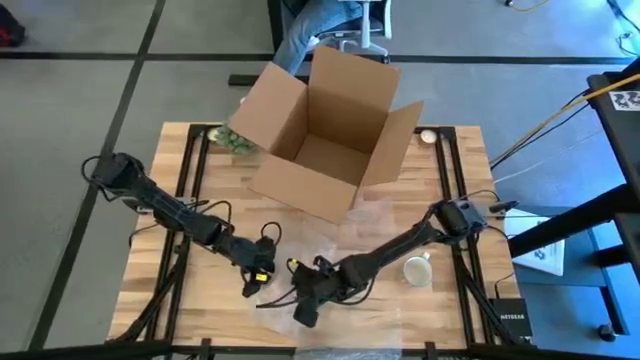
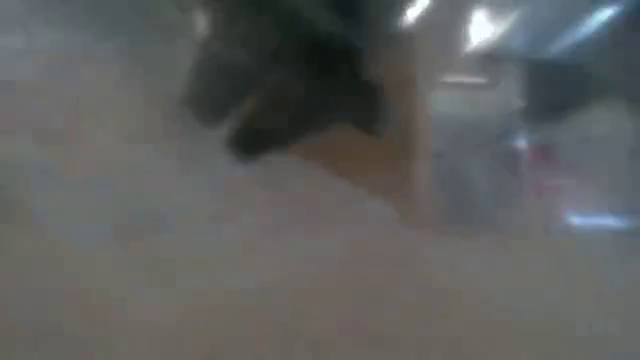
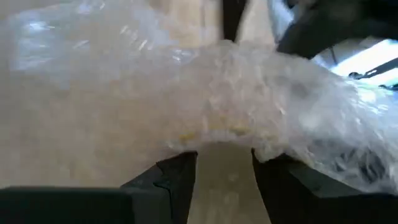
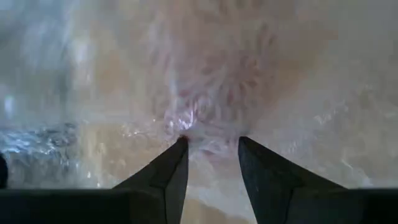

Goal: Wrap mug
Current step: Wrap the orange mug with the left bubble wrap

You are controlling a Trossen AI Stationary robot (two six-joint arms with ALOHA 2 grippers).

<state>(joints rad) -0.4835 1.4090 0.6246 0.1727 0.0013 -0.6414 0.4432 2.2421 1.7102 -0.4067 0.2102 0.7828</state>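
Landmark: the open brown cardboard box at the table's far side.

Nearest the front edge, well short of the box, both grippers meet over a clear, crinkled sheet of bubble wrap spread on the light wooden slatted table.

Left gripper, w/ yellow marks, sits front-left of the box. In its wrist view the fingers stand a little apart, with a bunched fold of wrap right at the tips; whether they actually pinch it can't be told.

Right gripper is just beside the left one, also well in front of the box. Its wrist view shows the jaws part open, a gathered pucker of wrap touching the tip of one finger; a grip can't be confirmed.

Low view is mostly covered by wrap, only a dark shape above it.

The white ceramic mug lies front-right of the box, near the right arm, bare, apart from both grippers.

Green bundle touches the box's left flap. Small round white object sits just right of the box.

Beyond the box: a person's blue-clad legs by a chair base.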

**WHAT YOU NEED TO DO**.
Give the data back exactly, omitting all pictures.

**SOLUTION**.
Goal: Wrap mug
Current step: Wrap the orange mug with the left bubble wrap

You are controlling a Trossen AI Stationary robot (two six-joint arms with ALOHA 2 grippers).

<state>(joints rad) -0.4835 1.4090 0.6246 0.1727 0.0013 -0.6414 0.4432 2.2421 1.7102 -0.4067 0.2102 0.7828</state>
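Landmark: the open brown cardboard box at the table's far side.

Nearest the front edge, well short of the box, both grippers meet over a clear, crinkled sheet of bubble wrap spread on the light wooden slatted table.

Left gripper, w/ yellow marks, sits front-left of the box. In its wrist view the fingers stand a little apart, with a bunched fold of wrap right at the tips; whether they actually pinch it can't be told.

Right gripper is just beside the left one, also well in front of the box. Its wrist view shows the jaws part open, a gathered pucker of wrap touching the tip of one finger; a grip can't be confirmed.

Low view is mostly covered by wrap, only a dark shape above it.

The white ceramic mug lies front-right of the box, near the right arm, bare, apart from both grippers.

Green bundle touches the box's left flap. Small round white object sits just right of the box.

Beyond the box: a person's blue-clad legs by a chair base.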

Work on the exercise is finished.